* **TASK DETAILS**
Everything in the data below is left aside except the lines from the one containing "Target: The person" through the one containing "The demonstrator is"; repeat those exactly.

* **GIVEN INFORMATION**
▬▬▬

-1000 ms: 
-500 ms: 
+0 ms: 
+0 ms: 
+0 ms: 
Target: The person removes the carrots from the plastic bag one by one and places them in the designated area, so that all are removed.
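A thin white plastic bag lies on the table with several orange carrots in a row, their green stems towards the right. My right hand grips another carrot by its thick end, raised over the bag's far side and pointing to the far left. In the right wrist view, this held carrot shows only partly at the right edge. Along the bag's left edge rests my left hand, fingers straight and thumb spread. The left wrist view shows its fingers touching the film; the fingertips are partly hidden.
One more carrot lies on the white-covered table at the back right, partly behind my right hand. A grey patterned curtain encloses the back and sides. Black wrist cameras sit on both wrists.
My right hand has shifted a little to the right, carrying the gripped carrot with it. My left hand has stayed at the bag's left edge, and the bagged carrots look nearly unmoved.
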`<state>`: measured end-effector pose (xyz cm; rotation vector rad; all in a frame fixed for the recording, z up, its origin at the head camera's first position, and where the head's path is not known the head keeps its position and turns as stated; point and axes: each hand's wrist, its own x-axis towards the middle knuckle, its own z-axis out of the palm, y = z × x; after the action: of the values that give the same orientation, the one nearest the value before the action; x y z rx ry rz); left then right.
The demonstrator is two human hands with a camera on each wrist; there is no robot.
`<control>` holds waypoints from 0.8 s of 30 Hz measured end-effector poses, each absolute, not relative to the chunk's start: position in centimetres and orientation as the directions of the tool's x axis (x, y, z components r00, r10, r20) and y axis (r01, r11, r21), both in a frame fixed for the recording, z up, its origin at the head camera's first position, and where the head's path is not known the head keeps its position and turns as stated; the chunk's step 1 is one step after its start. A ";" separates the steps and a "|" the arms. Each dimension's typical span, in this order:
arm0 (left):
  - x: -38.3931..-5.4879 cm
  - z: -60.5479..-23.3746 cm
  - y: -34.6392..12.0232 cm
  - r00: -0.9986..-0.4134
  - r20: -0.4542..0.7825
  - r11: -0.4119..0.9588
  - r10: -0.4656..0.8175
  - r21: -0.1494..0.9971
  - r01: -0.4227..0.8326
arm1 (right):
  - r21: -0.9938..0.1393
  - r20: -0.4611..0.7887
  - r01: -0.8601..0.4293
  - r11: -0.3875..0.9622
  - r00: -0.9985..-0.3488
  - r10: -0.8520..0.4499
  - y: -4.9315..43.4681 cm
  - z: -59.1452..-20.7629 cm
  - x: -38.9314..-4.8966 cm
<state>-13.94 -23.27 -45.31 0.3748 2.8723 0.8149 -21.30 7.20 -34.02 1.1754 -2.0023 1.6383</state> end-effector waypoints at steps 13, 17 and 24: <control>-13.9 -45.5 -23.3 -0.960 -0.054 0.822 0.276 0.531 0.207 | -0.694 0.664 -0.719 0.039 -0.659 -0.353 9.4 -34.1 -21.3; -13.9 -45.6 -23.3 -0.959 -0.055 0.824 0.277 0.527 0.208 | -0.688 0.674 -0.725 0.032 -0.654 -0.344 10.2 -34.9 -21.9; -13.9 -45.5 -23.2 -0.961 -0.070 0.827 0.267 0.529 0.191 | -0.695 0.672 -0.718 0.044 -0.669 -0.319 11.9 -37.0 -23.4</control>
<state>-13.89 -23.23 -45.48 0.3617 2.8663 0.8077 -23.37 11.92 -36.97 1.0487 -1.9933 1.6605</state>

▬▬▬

* **EXERCISE RESULT**
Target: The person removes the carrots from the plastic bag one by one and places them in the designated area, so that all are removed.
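A thin white plastic bag lies on the table with several orange carrots in a row, their green stems towards the right. My right hand grips another carrot by its thick end, raised over the bag's far side and pointing to the far left. In the right wrist view, this held carrot shows only partly at the right edge. Along the bag's left edge rests my left hand, fingers straight and thumb spread. The left wrist view shows its fingers touching the film; the fingertips are partly hidden.
One more carrot lies on the white-covered table at the back right, partly behind my right hand. A grey patterned curtain encloses the back and sides. Black wrist cameras sit on both wrists.
My right hand has shifted a little to the right, carrying the gripped carrot with it. My left hand has stayed at the bag's left edge, and the bagged carrots look nearly unmoved.
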`<state>`: measured end-effector pose (xyz cm; rotation vector rad; all in a frame fixed for the recording, z up, its origin at the head camera's first position, and where the head's path is not known the head keeps its position and turns as stated; point and axes: each hand's wrist, its own x-axis towards the middle knuckle, its own z-axis out of the palm, y = z × x; after the action: of the values that give the same orientation, the one nearest the value before the action; x y z rx ry rz); left then right.
The demonstrator is two human hands with a camera on each wrist; there is no robot.

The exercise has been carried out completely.